• Work to complete:
Give back the entire listing exactly as it was provided.

• Material provided:

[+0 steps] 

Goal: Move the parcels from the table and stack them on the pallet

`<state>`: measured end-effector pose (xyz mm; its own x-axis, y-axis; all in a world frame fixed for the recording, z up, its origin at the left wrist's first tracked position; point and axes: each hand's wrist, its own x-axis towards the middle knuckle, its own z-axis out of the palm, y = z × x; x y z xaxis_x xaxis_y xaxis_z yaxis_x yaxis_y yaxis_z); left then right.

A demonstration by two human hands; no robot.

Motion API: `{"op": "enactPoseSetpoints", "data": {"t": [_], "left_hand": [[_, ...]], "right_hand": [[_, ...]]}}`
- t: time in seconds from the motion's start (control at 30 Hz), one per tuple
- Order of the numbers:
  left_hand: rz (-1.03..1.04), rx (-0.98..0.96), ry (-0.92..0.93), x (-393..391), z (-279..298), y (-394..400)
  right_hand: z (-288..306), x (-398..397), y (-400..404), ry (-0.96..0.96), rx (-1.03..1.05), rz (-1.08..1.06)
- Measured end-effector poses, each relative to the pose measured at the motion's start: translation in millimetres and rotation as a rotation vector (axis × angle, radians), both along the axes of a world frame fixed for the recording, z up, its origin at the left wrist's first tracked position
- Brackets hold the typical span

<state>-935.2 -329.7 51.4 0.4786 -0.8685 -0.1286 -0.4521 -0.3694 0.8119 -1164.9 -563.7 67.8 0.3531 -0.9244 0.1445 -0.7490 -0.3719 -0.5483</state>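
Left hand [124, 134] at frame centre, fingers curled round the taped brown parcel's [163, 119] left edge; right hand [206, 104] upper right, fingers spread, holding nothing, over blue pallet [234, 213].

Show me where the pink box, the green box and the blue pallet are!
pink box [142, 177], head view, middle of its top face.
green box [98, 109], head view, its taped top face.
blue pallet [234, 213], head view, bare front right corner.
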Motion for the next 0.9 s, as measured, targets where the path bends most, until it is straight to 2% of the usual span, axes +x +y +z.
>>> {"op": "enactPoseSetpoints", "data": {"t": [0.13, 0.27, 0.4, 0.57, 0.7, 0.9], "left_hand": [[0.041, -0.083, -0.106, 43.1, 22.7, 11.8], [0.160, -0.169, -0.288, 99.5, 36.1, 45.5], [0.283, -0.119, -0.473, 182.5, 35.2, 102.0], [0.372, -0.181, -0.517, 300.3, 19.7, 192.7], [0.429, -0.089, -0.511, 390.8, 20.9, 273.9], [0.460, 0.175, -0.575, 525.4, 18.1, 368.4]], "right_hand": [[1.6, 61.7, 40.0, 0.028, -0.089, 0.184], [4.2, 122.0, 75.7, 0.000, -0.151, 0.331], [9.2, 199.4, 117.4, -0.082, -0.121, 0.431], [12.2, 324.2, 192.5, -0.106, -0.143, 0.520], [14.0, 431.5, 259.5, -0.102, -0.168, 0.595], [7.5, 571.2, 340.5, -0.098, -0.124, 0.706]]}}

• Your solution:
[+0 steps] 

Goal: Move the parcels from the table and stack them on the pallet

`<state>`: measured end-effector pose (xyz mm; its own x-axis, y-axis; all in a world frame fixed for the recording, z up, its origin at the left wrist's first tracked position; point and axes: each hand's wrist, its own x-axis towards the middle knuckle, its own z-axis out of the palm, y = z × x; x y z xaxis_x xaxis_y xaxis_z yaxis_x yaxis_y yaxis_z); left then right.

A demonstration by two human hands; no robot.

Motion API: `{"op": "enactPoseSetpoints", "data": {"t": [_], "left_hand": [[_, ...]], "right_hand": [[_, ...]]}}`
- t: time in seconds from the motion's start (control at 30 Hz), one per tuple
- Order of the numbers:
  left_hand: rz (-1.03..1.04), rx (-0.98..0.96), ry (-0.92..0.93), x (-393..391), z (-279..298), y (-394..400)
  right_hand: z (-288..306), x (-398..397), y (-400..404), ry (-0.96..0.96), rx (-1.03..1.05), rz (-1.08..1.06)
- Measured end-effector poses, each relative to the pose measured at the motion's start: translation in millimetres and rotation as a rotation vector (axis × angle, radians), both along the axes of a world frame fixed for the recording, z up, its origin at the left wrist's first tracked position
- Brackets hold the typical span

<state>-935.2 -329.7 51.4 0.4786 -0.8685 -0.1286 -0.4521 -0.3694 0.8119 -1164.9 -563.7 67.8 0.3531 -0.9244 0.1445 -0.7490 -0.3719 -0.5483</state>
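Left hand [124, 134] at frame centre, fingers curled round the taped brown parcel's [163, 119] left edge; right hand [206, 104] upper right, fingers spread, holding nothing, over blue pallet [234, 213].

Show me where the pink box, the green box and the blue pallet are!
pink box [142, 177], head view, middle of its top face.
green box [98, 109], head view, its taped top face.
blue pallet [234, 213], head view, bare front right corner.
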Motion for the next 0.9 s, as measured, targets where the path bends most, until it is straight to 2% of the usual span, axes +x +y +z.
>>> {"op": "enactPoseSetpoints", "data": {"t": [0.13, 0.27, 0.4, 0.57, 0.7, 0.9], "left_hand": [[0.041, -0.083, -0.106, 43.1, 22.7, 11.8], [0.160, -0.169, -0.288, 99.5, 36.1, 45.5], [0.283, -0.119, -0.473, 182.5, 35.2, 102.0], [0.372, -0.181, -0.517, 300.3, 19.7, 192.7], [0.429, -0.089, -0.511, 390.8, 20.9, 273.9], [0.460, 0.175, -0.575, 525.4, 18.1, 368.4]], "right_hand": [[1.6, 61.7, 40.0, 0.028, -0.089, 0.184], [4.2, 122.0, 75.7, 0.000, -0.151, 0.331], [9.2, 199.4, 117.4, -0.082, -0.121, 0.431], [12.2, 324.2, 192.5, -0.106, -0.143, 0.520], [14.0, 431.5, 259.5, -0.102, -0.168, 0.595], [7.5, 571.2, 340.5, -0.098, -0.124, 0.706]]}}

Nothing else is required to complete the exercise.